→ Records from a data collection
- - - - - - -

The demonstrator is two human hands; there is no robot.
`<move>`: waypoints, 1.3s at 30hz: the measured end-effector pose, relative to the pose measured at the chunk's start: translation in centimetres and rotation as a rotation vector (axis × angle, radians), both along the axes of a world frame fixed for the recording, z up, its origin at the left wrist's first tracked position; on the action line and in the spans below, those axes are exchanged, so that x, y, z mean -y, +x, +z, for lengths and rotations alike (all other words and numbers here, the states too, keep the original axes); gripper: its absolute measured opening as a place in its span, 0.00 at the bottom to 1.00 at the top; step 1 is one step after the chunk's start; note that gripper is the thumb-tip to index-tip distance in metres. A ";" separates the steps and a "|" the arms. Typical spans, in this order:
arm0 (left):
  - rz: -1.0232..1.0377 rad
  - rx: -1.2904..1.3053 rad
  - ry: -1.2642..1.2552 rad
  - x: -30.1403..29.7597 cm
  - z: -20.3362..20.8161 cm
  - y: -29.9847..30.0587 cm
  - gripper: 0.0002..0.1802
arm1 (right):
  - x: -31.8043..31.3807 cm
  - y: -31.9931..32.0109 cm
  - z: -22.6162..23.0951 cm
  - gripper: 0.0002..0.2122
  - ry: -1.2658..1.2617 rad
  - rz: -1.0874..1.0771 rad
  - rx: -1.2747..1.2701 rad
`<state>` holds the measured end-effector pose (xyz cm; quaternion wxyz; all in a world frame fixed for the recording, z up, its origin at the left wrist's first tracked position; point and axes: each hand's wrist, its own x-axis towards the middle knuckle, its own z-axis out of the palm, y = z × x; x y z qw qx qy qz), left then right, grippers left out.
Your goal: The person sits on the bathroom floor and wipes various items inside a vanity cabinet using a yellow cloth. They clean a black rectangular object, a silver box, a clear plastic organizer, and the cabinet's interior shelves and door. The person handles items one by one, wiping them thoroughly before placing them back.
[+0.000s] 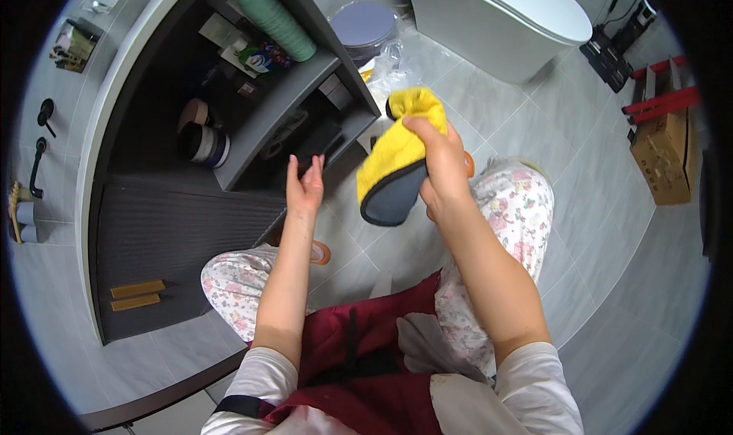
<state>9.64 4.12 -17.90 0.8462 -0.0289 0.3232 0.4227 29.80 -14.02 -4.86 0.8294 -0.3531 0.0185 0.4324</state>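
My right hand [440,160] grips a folded yellow and dark grey cleaning cloth [391,153] with a black border, held up over the floor. The cloth's upper end curls over above my fingers. My left hand [306,185] is empty with its fingers apart, beside the lower shelf [276,141] of the open dark vanity cabinet [187,214]. Inside that cabinet stand a green ribbed roll [271,17], a colourful bottle [256,56] and a dark jar with a white band [206,145].
Beyond the cabinet stands a grey-lidded round bin [363,24] with clear plastic [397,62] next to it. A white toilet [496,23] is at the back. Over on the right are a cardboard box [663,156] and a red-railed folded stool or ladder [664,105].
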 end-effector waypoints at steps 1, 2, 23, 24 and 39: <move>0.022 0.048 -0.058 -0.9 0.2 -0.2 0.33 | 0.0 0.4 0.4 0.14 0.034 -0.017 -0.041; 0.035 0.008 0.001 -1.3 0.6 0.1 0.32 | 0.0 0.8 0.6 0.14 0.068 -0.045 -0.044; 0.125 -0.242 0.285 -11.4 1.3 0.0 0.20 | 0.3 3.3 2.0 0.13 0.107 -0.099 -0.085; 0.145 -0.310 0.299 -10.8 1.7 -0.3 0.20 | 0.2 3.1 2.3 0.13 0.109 -0.087 -0.095; -0.313 -0.649 0.579 6.5 12.9 -5.6 0.13 | 0.2 1.0 3.4 0.25 0.391 0.400 -0.253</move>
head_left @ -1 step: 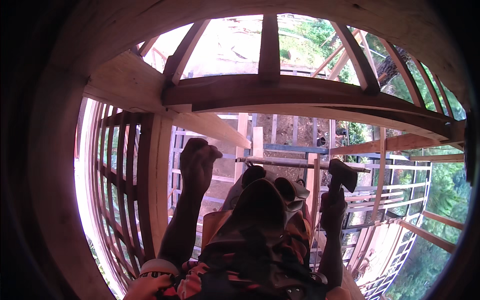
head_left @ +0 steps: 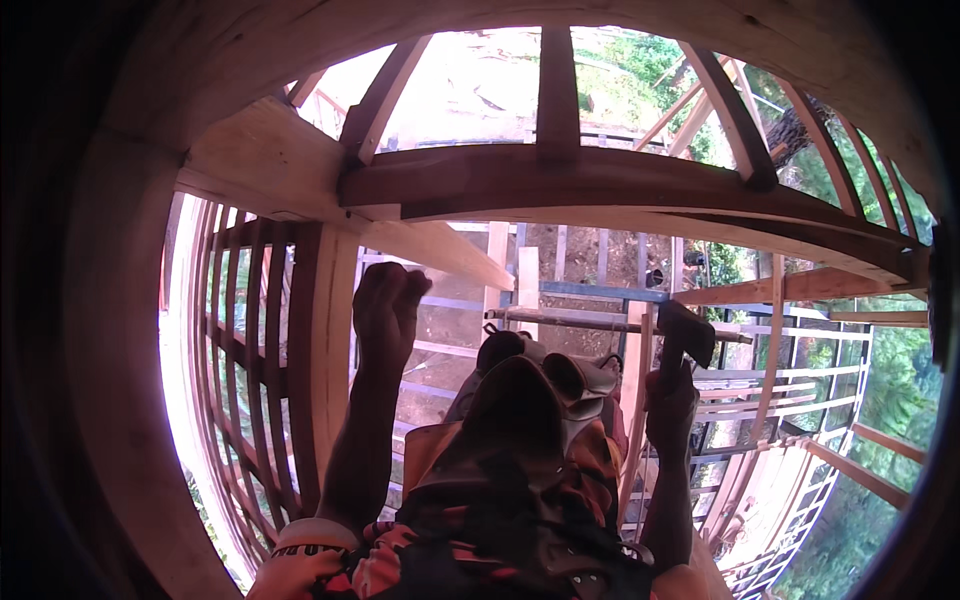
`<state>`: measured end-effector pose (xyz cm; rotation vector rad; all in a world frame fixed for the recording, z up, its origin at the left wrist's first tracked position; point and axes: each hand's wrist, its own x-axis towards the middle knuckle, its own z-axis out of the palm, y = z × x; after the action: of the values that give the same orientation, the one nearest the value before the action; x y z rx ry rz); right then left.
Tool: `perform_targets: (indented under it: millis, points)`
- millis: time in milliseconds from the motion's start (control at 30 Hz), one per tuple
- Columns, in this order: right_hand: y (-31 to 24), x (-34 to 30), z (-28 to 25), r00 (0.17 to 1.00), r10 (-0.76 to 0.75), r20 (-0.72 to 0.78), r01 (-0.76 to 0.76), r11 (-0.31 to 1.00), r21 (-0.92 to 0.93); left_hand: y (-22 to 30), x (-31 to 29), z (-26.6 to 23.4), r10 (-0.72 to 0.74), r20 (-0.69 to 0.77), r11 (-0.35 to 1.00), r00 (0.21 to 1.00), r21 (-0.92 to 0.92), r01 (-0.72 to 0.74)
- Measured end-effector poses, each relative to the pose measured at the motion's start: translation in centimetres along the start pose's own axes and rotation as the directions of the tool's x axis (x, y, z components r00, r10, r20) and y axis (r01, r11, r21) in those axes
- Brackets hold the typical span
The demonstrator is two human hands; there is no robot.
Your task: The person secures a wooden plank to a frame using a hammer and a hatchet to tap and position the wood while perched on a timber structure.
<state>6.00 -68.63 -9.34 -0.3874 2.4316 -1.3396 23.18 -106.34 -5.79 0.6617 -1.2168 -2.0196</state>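
My left hand (head_left: 385,305) is raised beside a vertical timber post (head_left: 338,340), fingers curled closed. Whatever lies inside those fingers, if anything, is hidden. On the right, my right hand (head_left: 670,392) is closed around the handle of a hammer (head_left: 686,335). Its dark, blocky head points up, away from me. Across the space ahead of both hands runs a curved-looking wooden beam (head_left: 600,190), touched by neither hand. Between my forearms hang pale, open-mouthed pouches (head_left: 590,378) at the front of my body.
Upright timbers (head_left: 558,95) rise from the beam, and a slatted wooden frame (head_left: 250,350) stands at left. A thin pole (head_left: 600,321) crosses below. Far beneath are bare ground (head_left: 600,260) and a lattice of battens (head_left: 780,385); trees (head_left: 905,400) stand at right.
The timber frame has shifted slightly rightward in view. My left hand sits a little higher and further left, and the hammer head has risen slightly. Both hands remain closed.
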Motion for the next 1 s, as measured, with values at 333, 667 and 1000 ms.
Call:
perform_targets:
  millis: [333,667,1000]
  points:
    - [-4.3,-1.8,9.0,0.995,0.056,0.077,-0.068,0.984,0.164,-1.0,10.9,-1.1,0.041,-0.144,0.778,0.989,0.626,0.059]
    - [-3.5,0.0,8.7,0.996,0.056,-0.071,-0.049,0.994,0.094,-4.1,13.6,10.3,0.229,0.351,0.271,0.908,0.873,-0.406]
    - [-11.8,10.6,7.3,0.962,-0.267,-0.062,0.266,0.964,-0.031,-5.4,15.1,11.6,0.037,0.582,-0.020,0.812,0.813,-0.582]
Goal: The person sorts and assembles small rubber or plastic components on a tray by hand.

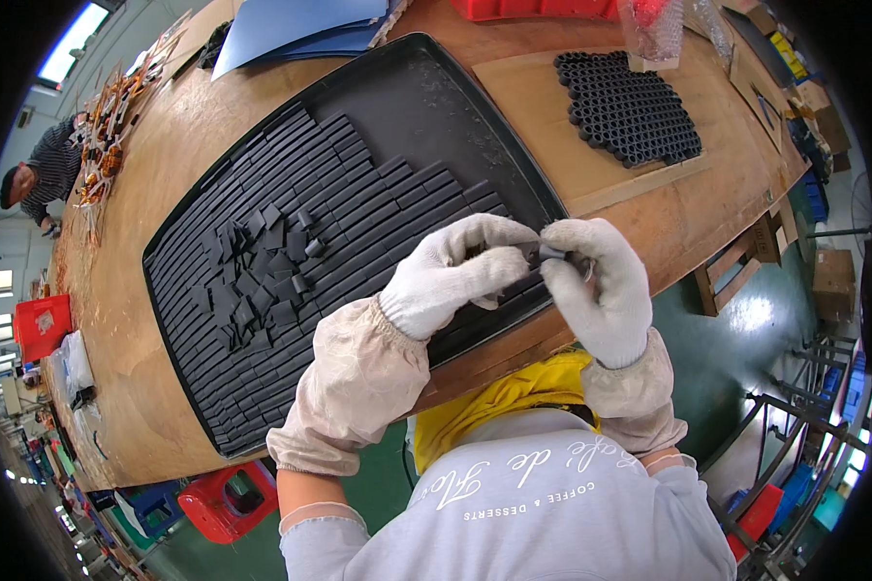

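Note:
Both hands wear white knit gloves and meet over the near right corner of a black tray. My right hand is closed, its thumb and fingertips pinching a small dark grey curved piece. From the other side, my left hand pinches at the same piece; its fingertips partly hide it. Long rows of black cylindrical pieces fill much of the tray. On top of these rows lies a loose heap of small black curved pieces, left of my left hand.
Black tubes stand packed together on cardboard to the tray's right. Bubble wrap and a red bin are beyond. Blue sheets lie at the far side. Another person works at far left. A red stool is below.

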`<state>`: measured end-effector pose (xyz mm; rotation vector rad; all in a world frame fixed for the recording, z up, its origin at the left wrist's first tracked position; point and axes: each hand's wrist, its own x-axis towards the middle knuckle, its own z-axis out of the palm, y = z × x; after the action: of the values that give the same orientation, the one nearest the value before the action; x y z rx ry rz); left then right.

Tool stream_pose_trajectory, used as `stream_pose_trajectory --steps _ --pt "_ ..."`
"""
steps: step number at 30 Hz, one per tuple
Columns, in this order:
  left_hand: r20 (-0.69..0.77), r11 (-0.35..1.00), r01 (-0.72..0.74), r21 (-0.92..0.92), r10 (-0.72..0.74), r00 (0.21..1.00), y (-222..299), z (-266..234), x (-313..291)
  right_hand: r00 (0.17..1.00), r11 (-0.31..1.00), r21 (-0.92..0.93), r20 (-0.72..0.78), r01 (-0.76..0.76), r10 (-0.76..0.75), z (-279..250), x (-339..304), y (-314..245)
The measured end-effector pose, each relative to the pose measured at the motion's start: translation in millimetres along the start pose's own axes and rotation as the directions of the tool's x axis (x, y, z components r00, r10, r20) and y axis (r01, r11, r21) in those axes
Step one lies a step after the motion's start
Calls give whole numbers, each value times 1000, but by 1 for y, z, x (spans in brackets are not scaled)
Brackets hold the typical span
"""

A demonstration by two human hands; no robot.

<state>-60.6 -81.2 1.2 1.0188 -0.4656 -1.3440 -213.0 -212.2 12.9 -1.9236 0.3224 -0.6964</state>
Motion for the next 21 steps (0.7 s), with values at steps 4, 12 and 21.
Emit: stream_pose_trajectory --steps 4,12,21 --pt "-35 983 42 177 -36 999 2 0 -2 986 970 -180 55 166 -158 5 5 -3" --pt "-54 971 39 237 -27 998 0 -5 0 980 950 -260 133 176 -145 0 7 0" --pt "16 999 -11 -39 12 1000 -2 -7 0 982 986 59 -103 -153 158 -6 -1 -1"
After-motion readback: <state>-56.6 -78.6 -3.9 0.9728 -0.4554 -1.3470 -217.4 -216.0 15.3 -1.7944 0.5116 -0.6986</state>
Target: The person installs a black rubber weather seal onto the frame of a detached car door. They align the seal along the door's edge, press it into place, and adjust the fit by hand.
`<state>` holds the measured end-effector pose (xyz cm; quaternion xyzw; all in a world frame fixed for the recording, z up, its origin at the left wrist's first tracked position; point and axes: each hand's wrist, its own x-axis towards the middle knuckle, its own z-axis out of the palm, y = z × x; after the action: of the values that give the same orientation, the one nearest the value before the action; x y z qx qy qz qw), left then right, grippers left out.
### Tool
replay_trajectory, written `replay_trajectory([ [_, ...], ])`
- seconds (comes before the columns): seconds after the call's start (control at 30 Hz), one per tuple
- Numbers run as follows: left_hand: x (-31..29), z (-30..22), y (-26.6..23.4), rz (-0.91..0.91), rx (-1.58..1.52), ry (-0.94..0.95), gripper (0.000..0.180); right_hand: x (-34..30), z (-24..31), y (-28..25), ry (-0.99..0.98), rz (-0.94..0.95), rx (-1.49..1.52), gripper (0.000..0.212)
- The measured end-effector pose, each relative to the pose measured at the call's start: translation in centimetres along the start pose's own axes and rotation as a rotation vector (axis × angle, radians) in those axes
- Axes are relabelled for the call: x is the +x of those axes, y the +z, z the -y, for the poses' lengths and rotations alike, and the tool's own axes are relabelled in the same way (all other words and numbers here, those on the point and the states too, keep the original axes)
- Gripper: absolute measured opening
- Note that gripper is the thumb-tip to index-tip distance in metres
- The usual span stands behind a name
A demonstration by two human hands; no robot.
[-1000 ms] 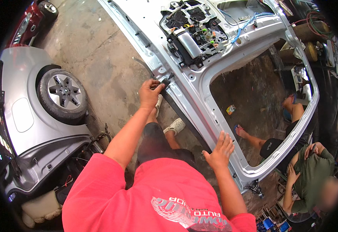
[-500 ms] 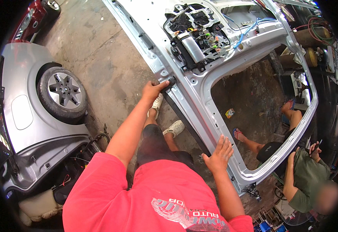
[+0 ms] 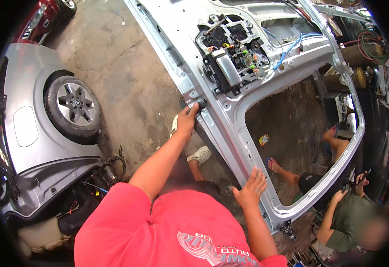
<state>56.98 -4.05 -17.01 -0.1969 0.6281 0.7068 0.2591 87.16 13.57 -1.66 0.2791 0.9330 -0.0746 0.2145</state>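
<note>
A silver-grey car door (image 3: 230,129) with a large window opening lies in front of me. My left hand (image 3: 188,121) is closed at its near edge, the thumb side against a small black end piece (image 3: 201,105). The black trim strip (image 3: 216,149) runs from there along the edge toward my right hand; the undersides of my left fingers are hidden. My right hand (image 3: 250,189) rests with fingers spread on the door frame beside the lower corner of the window opening. Farther up, a black mechanism with a silver cylinder (image 3: 227,66) sits in the door panel.
On the left stands a silver car body part with a wheel (image 3: 75,104); behind it is a red car (image 3: 36,20). A co-worker in a dark green shirt (image 3: 348,218) sits at the right, holding a thin dark object. Blue wiring (image 3: 288,55) lies on the door.
My left hand has turned and come in closer below the black end piece. My right hand stays on the frame. The view has shifted slightly, and the co-worker's hands have moved.
</note>
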Motion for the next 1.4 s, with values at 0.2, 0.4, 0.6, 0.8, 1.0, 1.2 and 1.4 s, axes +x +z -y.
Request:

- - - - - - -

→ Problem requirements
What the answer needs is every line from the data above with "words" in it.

→ Output
`<move>`: waypoints, 1.3s at 30hz: the measured end-effector pose, relative to the pose measured at the chunk's start: translation in centimetres and rotation as a rotation vector (axis × angle, radians), both along the axes of a world frame fixed for the recording, z up, its origin at the left wrist's first tracked position; on the action line and in the spans below, those axes are exchanged, so that x, y, z mean -y, +x, +z, for lengths and rotations alike (all other words and numbers here, the states too, keep the original axes); gripper: its absolute measured opening as a place in its span, 0.00 at the bottom to 1.00 at the top; step 1 is one step after the chunk's start; note that gripper is the thumb-tip to index-tip distance in metres. A ";" separates the steps and a "|" the arms. Typical spans, in this order:
- Axes are relabelled for the call: x is the +x of those axes, y the +z, z the -y, for the poses' lengths and rotations alike, and the tool's own axes are relabelled in the same way (all other words and numbers here, those on the point and the states too, keep the original axes)

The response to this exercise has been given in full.